Post-traumatic stress occurs following a traumatic event (after 4 weeks), during which an individual experienced intense fear, horror, or a feeling of profound powerlessness. The traumatising event is then relived sporadically in the form of obsessive thoughts, repetitive nightmares, intrusive memories etc. Moreover, to decrease the anxiety associated with this event, the individual avoids any stimulus directly related to the trauma, or any event or situation that may provoke memories of the traumatic event. The post-traumatic state of stress is accompanied by persistent symptoms of neurovegetative hyperactivity (e.g. sleep related problems, irritability or excess anger, exaggerated startle reflex).

The state of acute stress is characterized by symptoms similar to those of post-traumatic stress but ones that occur during the time period immediately following the trauma (minimum 2 days and maximum 4 weeks).
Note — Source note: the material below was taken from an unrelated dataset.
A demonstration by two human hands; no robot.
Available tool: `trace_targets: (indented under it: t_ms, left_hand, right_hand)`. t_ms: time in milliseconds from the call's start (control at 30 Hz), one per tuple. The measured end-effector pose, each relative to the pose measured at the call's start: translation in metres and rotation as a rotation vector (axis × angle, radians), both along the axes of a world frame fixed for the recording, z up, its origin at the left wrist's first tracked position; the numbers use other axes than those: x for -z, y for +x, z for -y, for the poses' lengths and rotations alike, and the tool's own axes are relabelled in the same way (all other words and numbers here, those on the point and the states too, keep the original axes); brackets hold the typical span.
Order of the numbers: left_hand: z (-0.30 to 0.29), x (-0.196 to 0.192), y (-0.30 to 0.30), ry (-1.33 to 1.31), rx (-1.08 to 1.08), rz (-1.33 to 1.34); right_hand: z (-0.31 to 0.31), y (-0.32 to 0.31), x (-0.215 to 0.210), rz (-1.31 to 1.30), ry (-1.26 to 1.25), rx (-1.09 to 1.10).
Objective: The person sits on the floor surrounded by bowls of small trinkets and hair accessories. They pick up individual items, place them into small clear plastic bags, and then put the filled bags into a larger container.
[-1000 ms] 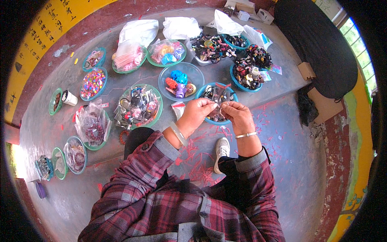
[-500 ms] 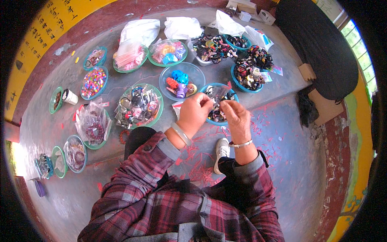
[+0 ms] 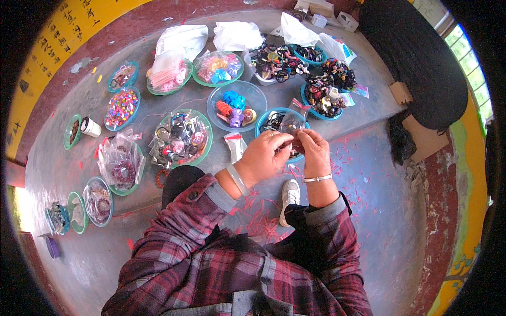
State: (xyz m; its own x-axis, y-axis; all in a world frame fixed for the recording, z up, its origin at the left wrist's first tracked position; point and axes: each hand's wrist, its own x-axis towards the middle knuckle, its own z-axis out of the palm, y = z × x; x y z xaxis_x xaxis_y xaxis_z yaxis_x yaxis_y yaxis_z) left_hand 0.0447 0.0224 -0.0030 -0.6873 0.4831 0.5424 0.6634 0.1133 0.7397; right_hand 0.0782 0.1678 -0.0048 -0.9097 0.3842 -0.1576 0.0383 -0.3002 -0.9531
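My left hand (image 3: 265, 158) and my right hand (image 3: 315, 154) meet fingertip to fingertip above the near rim of a blue bowl (image 3: 258, 122). Both are closed, pinching what looks like a small clear plastic bag (image 3: 291, 122) that stretches away from the fingers over the bowl. Its contents cannot be made out. Dark hair ties (image 3: 273, 121) show in the bowl, partly covered by my hands. Just left of the bowl lies a clear zip bag (image 3: 235, 147) with a red strip. Another red-edged bag (image 3: 300, 107) sits at the bowl's far right.
Behind stands a clear bowl (image 3: 216, 116) with coloured hair claws. To the left are a green bowl (image 3: 209, 142) of packed accessories and a bowl of colourful small pieces (image 3: 122, 107). Dark hair ties (image 3: 276, 62) fill bowls farther back. Red scraps (image 3: 263, 218) litter the floor by my shoe (image 3: 290, 195).
My hands have come closer together, the right one turning inward. A clear bag now shows between them. The left hand moved slightly nearer and right, uncovering the zip bag beside the bowl.
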Motion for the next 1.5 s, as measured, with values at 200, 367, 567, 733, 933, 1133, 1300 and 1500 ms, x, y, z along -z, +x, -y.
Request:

Generalized anxiety disorder is characterized by a period of at least six months of anxiety and persistent and excessive concern, regarding a certain number of events or activities (e.g. family, work). An individual who suffers from this disorder has difficulty managing their anxiety and may cognitively ruminate over possible negative scenarios.

The anxiety and the nervousness must be accompanied by at least three of the six following symptoms: agitation, fatigue, disturbed memory, irritability, sleep disorder, muscular tension. Moreover, the individual may present with hyper vigilance as well as increased sensitivity to environmental stressors.